What is expected → Please transcribe exactly, and only, the lines of the data below between the line holding "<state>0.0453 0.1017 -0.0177" and the line holding "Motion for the", inclusive.

Data shown section start

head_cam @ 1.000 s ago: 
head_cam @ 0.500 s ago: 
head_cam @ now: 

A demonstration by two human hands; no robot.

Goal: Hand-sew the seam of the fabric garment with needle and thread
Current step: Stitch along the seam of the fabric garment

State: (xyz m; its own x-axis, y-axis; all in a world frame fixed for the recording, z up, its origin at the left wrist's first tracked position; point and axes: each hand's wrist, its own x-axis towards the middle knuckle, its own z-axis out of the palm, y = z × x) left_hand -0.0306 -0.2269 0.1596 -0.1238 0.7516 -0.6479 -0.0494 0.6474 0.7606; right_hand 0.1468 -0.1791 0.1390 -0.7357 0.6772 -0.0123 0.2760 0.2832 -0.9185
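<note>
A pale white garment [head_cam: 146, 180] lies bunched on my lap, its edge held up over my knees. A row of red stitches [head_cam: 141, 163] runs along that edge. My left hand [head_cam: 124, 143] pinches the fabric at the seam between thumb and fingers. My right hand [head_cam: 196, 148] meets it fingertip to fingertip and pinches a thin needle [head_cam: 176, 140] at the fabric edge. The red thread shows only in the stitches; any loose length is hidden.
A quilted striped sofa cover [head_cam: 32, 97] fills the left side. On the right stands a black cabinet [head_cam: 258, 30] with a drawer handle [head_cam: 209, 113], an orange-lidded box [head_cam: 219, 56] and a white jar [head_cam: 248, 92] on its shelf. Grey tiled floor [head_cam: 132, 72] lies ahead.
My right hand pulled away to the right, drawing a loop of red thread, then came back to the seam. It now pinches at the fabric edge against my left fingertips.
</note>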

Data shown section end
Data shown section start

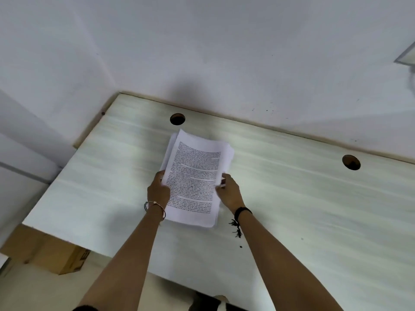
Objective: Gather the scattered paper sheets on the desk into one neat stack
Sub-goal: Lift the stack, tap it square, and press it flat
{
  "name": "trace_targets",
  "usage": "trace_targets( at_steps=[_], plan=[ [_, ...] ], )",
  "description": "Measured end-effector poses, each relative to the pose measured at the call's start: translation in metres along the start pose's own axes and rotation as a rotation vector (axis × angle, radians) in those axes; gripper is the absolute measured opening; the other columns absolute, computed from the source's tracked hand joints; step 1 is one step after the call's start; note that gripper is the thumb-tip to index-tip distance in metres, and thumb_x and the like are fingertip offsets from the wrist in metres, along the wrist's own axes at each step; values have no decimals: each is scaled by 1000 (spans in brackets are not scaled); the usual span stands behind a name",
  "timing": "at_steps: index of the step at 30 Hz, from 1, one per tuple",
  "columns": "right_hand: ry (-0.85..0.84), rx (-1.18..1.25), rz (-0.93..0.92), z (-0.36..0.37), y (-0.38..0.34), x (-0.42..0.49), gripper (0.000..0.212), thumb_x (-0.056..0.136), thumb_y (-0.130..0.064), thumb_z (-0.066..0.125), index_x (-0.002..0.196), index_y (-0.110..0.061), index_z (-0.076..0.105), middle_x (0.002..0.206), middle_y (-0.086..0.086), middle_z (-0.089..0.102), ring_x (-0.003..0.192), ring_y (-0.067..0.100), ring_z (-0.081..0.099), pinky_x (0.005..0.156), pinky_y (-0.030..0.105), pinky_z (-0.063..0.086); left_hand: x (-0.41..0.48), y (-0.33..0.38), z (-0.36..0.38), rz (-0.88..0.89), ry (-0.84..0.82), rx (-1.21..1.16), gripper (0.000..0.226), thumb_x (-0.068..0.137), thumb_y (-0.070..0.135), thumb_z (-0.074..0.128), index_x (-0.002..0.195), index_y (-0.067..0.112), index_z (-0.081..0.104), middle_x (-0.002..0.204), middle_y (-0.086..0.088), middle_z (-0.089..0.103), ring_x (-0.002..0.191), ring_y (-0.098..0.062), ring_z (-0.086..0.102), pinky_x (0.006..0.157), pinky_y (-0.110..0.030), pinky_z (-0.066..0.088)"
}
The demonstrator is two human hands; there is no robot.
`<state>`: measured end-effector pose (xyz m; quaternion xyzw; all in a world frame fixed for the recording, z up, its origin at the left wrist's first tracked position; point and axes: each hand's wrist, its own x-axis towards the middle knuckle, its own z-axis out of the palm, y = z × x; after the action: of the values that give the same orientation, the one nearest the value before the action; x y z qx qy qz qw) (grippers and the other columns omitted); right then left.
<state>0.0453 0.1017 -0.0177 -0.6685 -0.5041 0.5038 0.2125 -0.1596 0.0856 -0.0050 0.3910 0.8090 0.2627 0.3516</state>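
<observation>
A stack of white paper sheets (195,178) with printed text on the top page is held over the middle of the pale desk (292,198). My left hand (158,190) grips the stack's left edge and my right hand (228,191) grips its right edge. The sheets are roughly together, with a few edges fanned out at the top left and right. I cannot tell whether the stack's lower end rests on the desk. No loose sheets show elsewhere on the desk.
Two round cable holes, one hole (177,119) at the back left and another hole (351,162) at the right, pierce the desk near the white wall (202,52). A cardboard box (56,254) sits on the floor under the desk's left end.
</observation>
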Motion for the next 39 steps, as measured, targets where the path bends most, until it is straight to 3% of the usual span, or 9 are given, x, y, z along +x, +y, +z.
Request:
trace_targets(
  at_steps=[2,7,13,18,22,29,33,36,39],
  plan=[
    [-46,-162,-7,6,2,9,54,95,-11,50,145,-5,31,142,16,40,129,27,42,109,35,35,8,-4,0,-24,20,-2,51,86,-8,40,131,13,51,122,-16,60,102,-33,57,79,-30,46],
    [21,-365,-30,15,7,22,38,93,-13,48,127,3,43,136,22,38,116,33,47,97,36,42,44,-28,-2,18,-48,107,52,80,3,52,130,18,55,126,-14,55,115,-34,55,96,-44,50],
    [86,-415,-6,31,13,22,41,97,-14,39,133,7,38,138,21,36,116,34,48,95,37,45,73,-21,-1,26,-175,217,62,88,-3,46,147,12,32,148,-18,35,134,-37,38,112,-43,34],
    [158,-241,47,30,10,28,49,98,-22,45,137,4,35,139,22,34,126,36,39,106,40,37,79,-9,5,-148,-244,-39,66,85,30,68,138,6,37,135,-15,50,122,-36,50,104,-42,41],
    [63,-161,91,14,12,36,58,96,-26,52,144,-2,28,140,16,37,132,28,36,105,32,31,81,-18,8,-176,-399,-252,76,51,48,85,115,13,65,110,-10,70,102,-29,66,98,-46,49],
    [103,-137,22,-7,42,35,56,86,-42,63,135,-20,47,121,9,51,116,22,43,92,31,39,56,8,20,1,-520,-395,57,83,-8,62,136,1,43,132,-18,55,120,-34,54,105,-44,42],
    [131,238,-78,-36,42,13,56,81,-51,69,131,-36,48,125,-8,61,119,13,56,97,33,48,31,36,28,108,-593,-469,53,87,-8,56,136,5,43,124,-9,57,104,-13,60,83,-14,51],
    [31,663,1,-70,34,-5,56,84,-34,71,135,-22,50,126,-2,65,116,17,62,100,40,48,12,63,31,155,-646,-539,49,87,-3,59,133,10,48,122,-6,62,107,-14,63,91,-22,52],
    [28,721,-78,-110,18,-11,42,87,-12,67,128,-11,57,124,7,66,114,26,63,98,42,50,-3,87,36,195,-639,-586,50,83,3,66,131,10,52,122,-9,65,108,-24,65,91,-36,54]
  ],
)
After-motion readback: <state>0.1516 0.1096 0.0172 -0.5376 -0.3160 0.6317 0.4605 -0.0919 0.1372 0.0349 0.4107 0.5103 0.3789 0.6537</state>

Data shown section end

Worked solution →
<state>0.0453 0.1017 -0.0177 -0.6685 -0.5041 0.5038 0.2125 -0.1596 0.0856 -0.0050 0.3910 0.8090 0.2627 0.3516</state>
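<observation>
A stack of white paper sheets (195,178) with printed text on the top page is held over the middle of the pale desk (292,198). My left hand (158,190) grips the stack's left edge and my right hand (228,191) grips its right edge. The sheets are roughly together, with a few edges fanned out at the top left and right. I cannot tell whether the stack's lower end rests on the desk. No loose sheets show elsewhere on the desk.
Two round cable holes, one hole (177,119) at the back left and another hole (351,162) at the right, pierce the desk near the white wall (202,52). A cardboard box (56,254) sits on the floor under the desk's left end.
</observation>
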Motion for the next 39 steps, as measured, targets where the path bends most, until it is straight to 3% of the usual span, or 9 are given, x, y, z along +x, +y, +z.

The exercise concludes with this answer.